§ **Required action**
In full and without edits, write out the data that follows.

§ **Data**
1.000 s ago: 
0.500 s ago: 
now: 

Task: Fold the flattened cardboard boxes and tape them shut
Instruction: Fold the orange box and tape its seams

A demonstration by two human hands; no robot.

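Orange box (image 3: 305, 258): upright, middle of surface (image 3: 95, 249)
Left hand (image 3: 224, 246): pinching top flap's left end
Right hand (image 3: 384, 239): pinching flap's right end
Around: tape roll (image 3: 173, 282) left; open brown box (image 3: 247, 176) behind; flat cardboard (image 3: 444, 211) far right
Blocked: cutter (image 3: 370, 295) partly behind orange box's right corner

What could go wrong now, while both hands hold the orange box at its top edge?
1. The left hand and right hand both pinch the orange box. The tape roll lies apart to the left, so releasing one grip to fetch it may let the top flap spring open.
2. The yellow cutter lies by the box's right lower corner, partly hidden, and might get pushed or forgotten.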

§ **Completed exercise**
1.000 s ago: 
0.500 s ago: 
now: 

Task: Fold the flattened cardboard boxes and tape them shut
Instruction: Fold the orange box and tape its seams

A demonstration by two human hands; no robot.

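Orange box (image 3: 305, 258): upright, middle of surface (image 3: 95, 249)
Left hand (image 3: 224, 246): pinching top flap's left end
Right hand (image 3: 384, 239): pinching flap's right end
Around: tape roll (image 3: 173, 282) left; open brown box (image 3: 247, 176) behind; flat cardboard (image 3: 444, 211) far right
Blocked: cutter (image 3: 370, 295) partly behind orange box's right corner

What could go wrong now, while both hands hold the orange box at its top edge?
1. The left hand and right hand both pinch the orange box. The tape roll lies apart to the left, so releasing one grip to fetch it may let the top flap spring open.
2. The yellow cutter lies by the box's right lower corner, partly hidden, and might get pushed or forgotten.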

The work on this exercise is now complete.